What does 1 Corinthians 14:39 mean?
ESV: So, my brothers, earnestly desire to prophesy, and do not forbid speaking in tongues.
NIV: Therefore, my brothers and sisters, be eager to prophesy, and do not forbid speaking in tongues.
NASB: Therefore, my brothers and sisters, earnestly desire to prophesy, and do not forbid speaking in tongues.
CSB: So then, my brothers and sisters, be eager to prophesy, and do not forbid speaking in tongues.
NLT: So, my dear brothers and sisters, be eager to prophesy, and don’t forbid speaking in tongues.
KJV: Wherefore, brethren, covet to prophesy, and forbid not to speak with tongues.
NKJV: Therefore, brethren, desire earnestly to prophesy, and do not forbid to speak with tongues.
Verse Commentary:
In wrapping up this section, Paul returns to where he began his teaching about the use of spiritual gifts in the church service. In verse 1, he encouraged the Christians in Corinth to earnestly desire the gift of prophecy and now he does so again.

This gift, given by the Holy Spirit to believers, involved proclaiming revelation from God to others for the purpose of building them up. Before the Scriptures were available, this was one method by which God communicated truth to His people. Some churches believe that God continues to regularly communicate in this way. Other churches believe this gift is not normally distributed by God, mostly replaced by the gift of teaching Scripture.

Paul has emphasized in this section that the gift of prophecy is more beneficial for the church than the gift of speaking in unknown languages. Still, he expressed his desire that all the Christians in Corinth would be able to speak in tongues (1 Corinthians 14:5). Now he makes clear once more that he is not forbidding anyone from exercising this gift, in general, aside from the restrictions he gave them for the use of the gift in church services (1 Corinthians 14:26–28).

He repeats the main principle behind his instructions for church services in the following verse.
Verse Context:
First Corinthians 14:26–40 includes specific instructions to the Corinthians on an orderly worship service. These meetings should reflect the character of God. Everyone should have an opportunity to bring a hymn, a lesson, a prophetic revelation from God, and even to speak in a tongue if someone is able to interpret. Each must happen one at a time, in turn, and only two or three tongues-speakers or prophets should contribute during a single service. Wives must remain silent and be in submission to their husbands. Only that which builds up the church should be included.
Chapter Summary:
Paul encourages the Corinthians to desire the gift of prophecy, especially, among the other gifts. He shows why its use in the church service is superior to the use of the gift of tongues if nobody is available to interpret. Prophecy benefits everyone; praying in tongues with nobody to interpret benefits only the speaker.

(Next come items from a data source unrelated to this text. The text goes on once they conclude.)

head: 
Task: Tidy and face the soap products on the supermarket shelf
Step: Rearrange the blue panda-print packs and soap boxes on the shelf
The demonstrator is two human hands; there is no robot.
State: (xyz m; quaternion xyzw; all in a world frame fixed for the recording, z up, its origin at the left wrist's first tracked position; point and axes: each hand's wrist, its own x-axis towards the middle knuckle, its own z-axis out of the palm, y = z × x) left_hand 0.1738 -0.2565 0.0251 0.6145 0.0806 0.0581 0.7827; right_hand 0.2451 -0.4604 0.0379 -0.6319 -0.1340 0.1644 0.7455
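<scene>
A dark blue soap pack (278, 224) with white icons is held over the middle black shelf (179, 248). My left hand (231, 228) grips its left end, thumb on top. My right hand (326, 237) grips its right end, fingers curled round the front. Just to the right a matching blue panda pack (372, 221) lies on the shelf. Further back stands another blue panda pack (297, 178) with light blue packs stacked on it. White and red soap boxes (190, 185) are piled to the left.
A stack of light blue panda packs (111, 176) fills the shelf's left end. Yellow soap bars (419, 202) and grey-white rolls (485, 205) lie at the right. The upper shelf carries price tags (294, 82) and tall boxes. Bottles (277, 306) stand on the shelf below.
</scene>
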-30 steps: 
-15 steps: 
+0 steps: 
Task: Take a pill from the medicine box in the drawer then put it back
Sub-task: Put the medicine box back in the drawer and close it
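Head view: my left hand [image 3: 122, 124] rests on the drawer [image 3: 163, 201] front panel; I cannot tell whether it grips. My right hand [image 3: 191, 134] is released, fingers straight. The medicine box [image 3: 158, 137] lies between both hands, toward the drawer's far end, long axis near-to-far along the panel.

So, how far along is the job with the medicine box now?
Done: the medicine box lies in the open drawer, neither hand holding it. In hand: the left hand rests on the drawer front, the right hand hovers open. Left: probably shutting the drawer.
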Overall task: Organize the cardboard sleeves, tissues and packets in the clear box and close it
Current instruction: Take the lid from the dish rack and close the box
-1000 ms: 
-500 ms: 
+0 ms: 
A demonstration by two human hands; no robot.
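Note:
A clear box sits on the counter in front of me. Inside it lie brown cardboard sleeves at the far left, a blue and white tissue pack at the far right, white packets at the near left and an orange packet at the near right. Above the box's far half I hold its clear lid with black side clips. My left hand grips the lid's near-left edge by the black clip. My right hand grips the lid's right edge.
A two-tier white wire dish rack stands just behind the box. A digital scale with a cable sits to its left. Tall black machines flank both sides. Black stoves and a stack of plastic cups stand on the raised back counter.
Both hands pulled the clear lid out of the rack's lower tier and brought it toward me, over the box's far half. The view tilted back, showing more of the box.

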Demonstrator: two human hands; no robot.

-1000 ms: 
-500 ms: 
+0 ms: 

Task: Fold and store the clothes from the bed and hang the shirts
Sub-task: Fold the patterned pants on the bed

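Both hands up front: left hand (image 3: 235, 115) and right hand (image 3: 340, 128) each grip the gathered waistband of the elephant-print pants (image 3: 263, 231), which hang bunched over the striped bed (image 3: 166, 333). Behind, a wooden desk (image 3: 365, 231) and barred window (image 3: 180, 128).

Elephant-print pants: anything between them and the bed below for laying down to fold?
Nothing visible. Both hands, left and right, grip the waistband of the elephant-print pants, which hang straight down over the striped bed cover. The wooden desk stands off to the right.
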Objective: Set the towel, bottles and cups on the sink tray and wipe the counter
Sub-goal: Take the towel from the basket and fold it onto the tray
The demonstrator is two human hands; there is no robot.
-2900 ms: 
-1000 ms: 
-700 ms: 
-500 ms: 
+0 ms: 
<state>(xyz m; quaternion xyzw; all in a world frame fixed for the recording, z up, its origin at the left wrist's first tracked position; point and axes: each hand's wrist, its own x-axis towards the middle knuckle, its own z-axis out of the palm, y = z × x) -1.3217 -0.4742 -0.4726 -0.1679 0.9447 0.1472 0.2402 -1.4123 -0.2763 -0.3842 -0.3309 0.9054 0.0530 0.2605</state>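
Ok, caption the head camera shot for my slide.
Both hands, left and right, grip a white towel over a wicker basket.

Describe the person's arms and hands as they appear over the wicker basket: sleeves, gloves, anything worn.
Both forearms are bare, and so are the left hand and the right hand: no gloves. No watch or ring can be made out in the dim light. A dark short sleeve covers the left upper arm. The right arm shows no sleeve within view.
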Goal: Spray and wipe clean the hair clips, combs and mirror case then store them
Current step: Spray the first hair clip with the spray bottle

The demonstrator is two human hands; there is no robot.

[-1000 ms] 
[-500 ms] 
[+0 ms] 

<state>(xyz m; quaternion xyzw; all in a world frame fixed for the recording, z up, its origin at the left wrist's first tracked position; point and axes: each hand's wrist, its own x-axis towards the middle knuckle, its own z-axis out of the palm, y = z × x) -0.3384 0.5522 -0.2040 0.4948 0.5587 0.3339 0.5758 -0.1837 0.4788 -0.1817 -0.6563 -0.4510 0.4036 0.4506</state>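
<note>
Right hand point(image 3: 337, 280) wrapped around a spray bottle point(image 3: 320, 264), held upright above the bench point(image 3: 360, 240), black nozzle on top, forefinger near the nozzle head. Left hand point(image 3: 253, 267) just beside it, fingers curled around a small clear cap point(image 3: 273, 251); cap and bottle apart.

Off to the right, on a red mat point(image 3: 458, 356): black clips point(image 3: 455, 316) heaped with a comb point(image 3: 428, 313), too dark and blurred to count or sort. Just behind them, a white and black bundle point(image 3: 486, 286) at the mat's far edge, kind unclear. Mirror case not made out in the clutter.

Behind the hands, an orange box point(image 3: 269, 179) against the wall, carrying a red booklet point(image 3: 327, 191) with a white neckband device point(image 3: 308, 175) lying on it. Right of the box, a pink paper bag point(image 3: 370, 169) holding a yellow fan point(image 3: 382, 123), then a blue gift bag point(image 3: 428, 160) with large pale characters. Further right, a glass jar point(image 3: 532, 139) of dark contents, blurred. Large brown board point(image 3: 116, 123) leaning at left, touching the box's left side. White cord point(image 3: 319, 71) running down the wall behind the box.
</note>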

Only two or three tongues-speakers should contribute to any service, and only then one at a time and followed by interpreters. The same applies to prophecy and the gift of discerning spirits. Orderliness and building up the church are guiding principles for any worship meeting. Modern churches are divided on the extent to who which these gifts are given, or should be practiced.
Chapter Context:
1 Corinthians 14 concludes Paul's teaching on the spiritual gifts begun in chapter 12. Between them, chapter 13 declared that Christlike love matters most of all. The gift of prophecy is better than the display of the gift of tongues in worship services unless someone with the gift of interpreting tongues is available. Even then, only those things which build up the church should be included in any service, and everything should be done in an orderly way, reflecting the character of God. The final two chapters of this letter discuss the resurrection of Christ and Paul's concluding remarks.
Book Summary:
First Corinthians is one of the more practical books of the New Testament. Paul writes to a church immersed in a city associated with trade, but also with corruption and immorality. These believers are struggling to properly apply spiritual gifts and to resist the ungodly practices of the surrounding culture. Paul's letter gives instructions for real-life concerns such as marriage and spirituality. He also deals with the importance of unity and gives one of the Bible's more well-known descriptions of love in chapter 13.